Haitian police announced Tuesday that they had killed, with the support of residents of Port-au-Prince, 28 members of armed gangs, after the latter had launched an offensive in the capital of this Caribbean country in the midst of chaos.
A sign of very high insecurity, Médecins Sans Frontières (MSF) will suspend its work in Port-au-Prince from Wednesday and accuse the police of “violence and threats” against it for more than a week.
During the night from Monday to Tuesday, police intercepted a truck and a minibus transporting members of armed gangs in Pétion-Ville, a wealthy town in the suburbs of Port-au-Prince, and in the center of the capital, explained to AFP the deputy spokesperson for the national police, Lionel Lazarre.
The police then opened fire on these gang members, killing ten of them, according to the same source. Others were pursued and killed by residents organized into self-defense groups and by police.
According to an AFP photographer, corpses of people, described as members of these criminal gangs, were subsequently burned in a street in Pétion-Ville.
The death toll stands at 28, according to police.
Residents told AFPTV, on condition of anonymity, that “gangs arrived in trucks, armed with large calibers, pickaxes, large hammers, in order to cause unrest and spread terror in Pétion-Ville “.
But, assured one of them, “we will kill anyone who tries to attack Pétion-Ville (because) we are determined to preserve the security of our city.”
– Outbreak of violence –
Since last week, Port-au-Prince has been shaken by a new outbreak of violence fueled by “Viv Ansanm” (Living Together), a gang alliance formed in February and managed to overthrow the then Prime Minister, Ariel Henry.
This coalition launched an attack against Pétion-Ville and the Bourdon and Canapé Vert districts, after an appeal on social networks from one of its leaders, Jimmy Chérisier, alias “Barbecue”.
The latter “demanded the resignation of the Presidential Transitional Council” (CPT), the head of the executive.
UN Secretary General Antonio Guterres is concerned about “the escalation of violence in Haiti,” according to his spokesperson, and urges “urgent progress in the political transition.”
This insecurity pushed MSF to “suspend its activities in Port-au-Prince” from Wednesday and “until further notice”. The NGO recalls in a press release that it denounced incidents on November 13, two days earlier, when one of its ambulances “was attacked, leading to the execution of at least two patients and an attack on medical staff.” .
“The following week, police officers repeatedly stopped MSF vehicles and directly threatened staff, including threats of death and rape,” she denounces.
– Political crisis –
This violence occurs in the midst of a political crisis with the dismissal on November 10 by the CPT of the Prime Minister, Garry Conille, who was replaced on the 11th by businessman Alix Didier Fils-Aimé.
He promised to restore security and organize the first elections since 2016.
Haiti, the poorest country in the Americas, has long suffered from the violence of criminal gangs, accused of murder, rape, looting and kidnapping for ransom.

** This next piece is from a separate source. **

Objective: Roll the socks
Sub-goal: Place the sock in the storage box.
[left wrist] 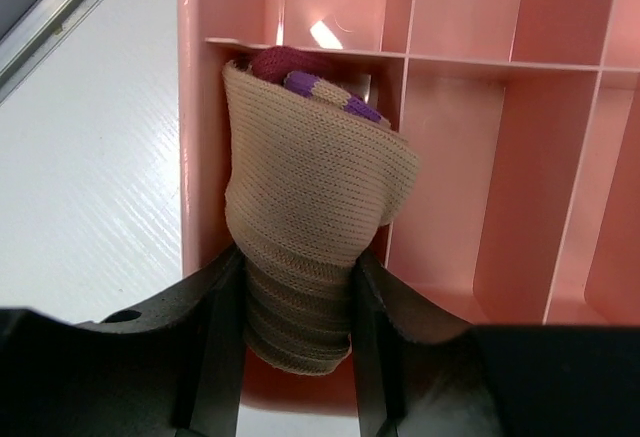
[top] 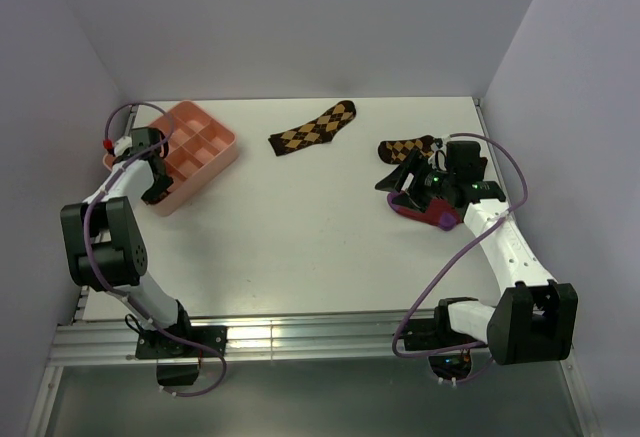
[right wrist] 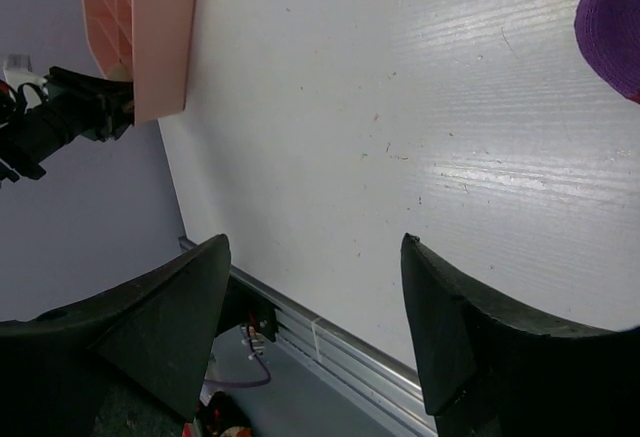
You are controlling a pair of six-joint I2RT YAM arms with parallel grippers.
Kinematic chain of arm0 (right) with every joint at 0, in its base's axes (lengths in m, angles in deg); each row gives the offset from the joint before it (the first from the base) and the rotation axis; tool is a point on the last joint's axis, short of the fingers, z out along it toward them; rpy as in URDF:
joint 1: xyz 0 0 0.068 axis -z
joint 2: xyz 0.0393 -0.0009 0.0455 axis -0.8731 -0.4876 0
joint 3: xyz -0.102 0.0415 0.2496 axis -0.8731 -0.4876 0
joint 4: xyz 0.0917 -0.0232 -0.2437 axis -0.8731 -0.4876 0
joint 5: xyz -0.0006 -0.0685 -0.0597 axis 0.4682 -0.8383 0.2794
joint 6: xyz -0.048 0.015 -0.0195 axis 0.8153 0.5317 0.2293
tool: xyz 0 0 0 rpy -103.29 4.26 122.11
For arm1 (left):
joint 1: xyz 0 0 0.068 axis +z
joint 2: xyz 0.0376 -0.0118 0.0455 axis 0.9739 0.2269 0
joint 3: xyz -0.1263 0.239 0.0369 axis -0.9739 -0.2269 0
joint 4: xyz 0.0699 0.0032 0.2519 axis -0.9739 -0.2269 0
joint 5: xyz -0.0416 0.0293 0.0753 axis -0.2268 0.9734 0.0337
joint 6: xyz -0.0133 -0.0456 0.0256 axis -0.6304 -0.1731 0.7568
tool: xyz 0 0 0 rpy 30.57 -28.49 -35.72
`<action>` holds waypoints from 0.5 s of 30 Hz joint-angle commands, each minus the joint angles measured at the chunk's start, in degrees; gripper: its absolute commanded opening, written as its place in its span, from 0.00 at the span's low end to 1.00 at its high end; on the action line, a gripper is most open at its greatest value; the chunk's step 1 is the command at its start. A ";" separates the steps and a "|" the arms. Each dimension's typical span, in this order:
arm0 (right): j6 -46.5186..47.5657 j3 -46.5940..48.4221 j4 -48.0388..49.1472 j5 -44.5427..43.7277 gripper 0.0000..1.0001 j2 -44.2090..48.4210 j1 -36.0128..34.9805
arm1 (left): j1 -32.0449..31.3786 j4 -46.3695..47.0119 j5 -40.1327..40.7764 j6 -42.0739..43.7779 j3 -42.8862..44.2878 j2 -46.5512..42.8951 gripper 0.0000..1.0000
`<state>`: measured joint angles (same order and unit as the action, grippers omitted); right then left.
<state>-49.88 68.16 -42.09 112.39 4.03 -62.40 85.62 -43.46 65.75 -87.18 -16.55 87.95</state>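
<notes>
The left hand (left wrist: 298, 307) squeezes the rolled tan sock (left wrist: 310, 187) between its 2 fingers. The roll sits in 1 box of the pink tray (top: 222, 147), right against the tray's outer wall. Maroon and purple bits peek out on top. The tray lies at the far left of the white surface (top: 300, 237).

The right hand (right wrist: 312, 247) is open and holds nothing. The crimson sock (top: 420, 211) with its purple toe lies just beside it, near the right edge. 2 brown diamond socks (top: 313, 129) lie toward the far edge. A wide stretch of surface lies between the tray and the right hand.
</notes>
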 commanded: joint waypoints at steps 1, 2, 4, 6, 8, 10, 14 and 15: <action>0.58 -0.14 2.06 0.88 0.76 -0.08 0.44 | 1.11 -0.53 -2.38 -0.52 -0.83 2.10 0.03; 0.58 -0.14 2.07 0.97 0.76 0.01 0.44 | 1.29 -0.97 -2.38 -0.34 -0.66 2.28 0.05; 0.76 -0.05 1.89 0.80 0.76 0.01 0.44 | 1.38 -1.06 -2.30 -0.08 -0.48 1.93 0.13; 0.84 0.12 1.80 0.80 0.76 0.01 0.44 | 1.46 -1.15 -1.95 0.10 -0.48 0.61 0.20; 0.76 0.04 1.89 1.06 0.75 -0.17 0.53 | 1.38 -1.59 -1.51 0.27 0.22 -0.09 0.27; 0.58 0.04 2.24 1.58 0.75 -0.34 0.62 | 1.38 -2.46 -0.89 0.54 0.92 -0.36 0.35; 0.32 -0.14 2.68 2.38 0.75 -0.43 0.71 | 1.38 -3.26 -0.80 0.63 2.07 -1.24 0.45; 0.32 -0.23 2.59 2.38 0.75 -0.52 0.71 | 1.38 -3.17 -0.80 0.54 2.07 -1.59 0.47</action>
<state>-49.90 68.07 -41.65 113.31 3.65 -62.14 86.56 -43.68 64.84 -86.96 -16.18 88.96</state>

Last week, gunfire at three American airline planes prompted the federal civil aviation regulator to ban commercial flights between the United States and Haiti.
The Port-au-Prince airport has been closed since.

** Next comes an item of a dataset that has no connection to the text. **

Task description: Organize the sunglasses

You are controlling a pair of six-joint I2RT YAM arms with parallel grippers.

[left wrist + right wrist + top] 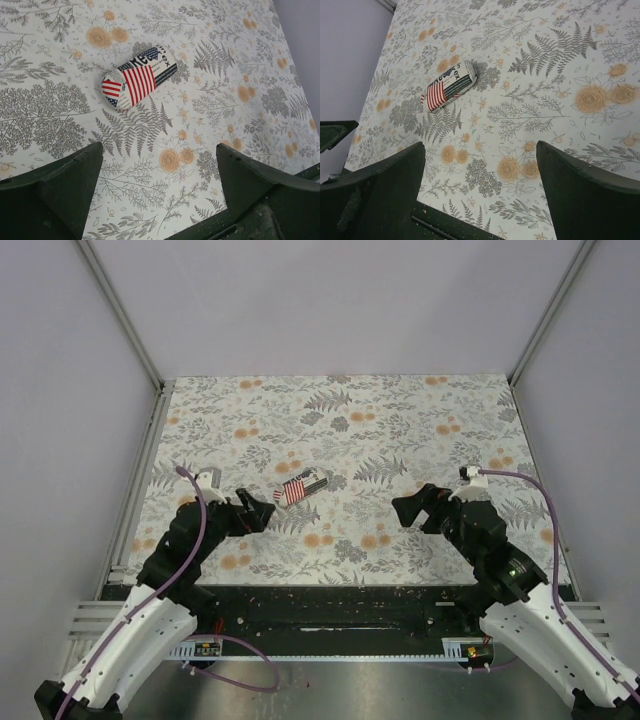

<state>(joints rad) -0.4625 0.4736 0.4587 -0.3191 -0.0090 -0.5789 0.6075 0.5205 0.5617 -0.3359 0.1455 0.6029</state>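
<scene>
At the near edge, the left gripper (256, 511) hangs low over the flowered table (400, 420), its fingers (70, 185) spread wide with nothing between them. The right gripper (412, 507) hangs opposite, well apart from it, its fingers likewise wide and empty. Just beyond the left gripper's tips, a stars-and-stripes case (301, 487) lies closed on the table, touching neither gripper. The sunglasses show in no view. They may be inside the closed case, but that cannot be told from here.
</scene>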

Added to the violence is a catastrophic humanitarian situation which last week forced more than 20,000 people to move, according to the International Organization for Migration (IOM), unheard of on “such a scale (…) since August 2023.

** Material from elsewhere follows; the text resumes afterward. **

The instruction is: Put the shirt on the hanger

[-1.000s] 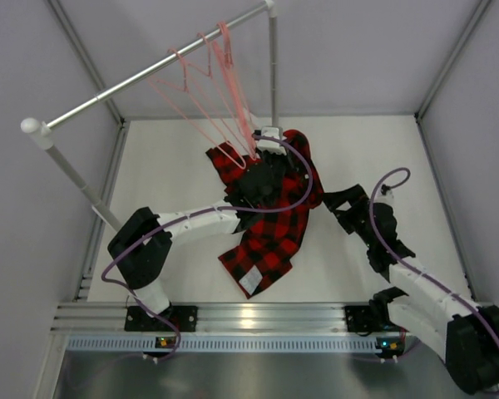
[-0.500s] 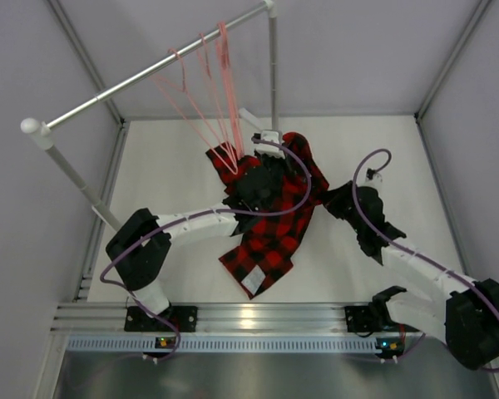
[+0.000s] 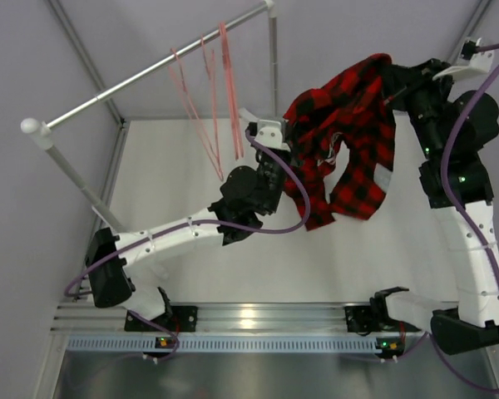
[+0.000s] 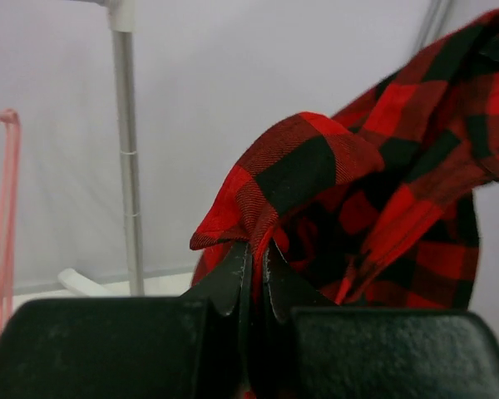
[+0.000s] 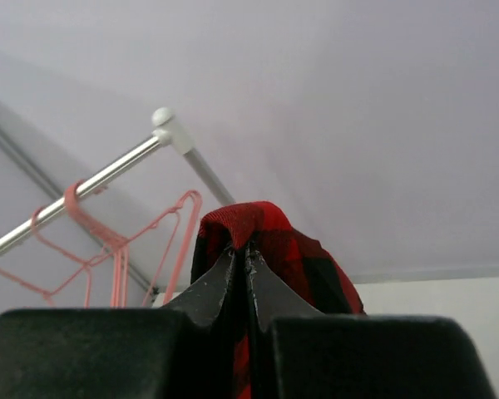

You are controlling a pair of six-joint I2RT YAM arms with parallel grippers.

However, there is a multinational police support mission in Haiti. Supported by the UN and the United States, it is led by Kenya, which deployed a little more than 400 men there this summer.
The local United Nations representation counted 1,233 murders between July and September, 45% of which were attributable to law enforcement and 47% to gangs, in a country of 12 million inhabitants.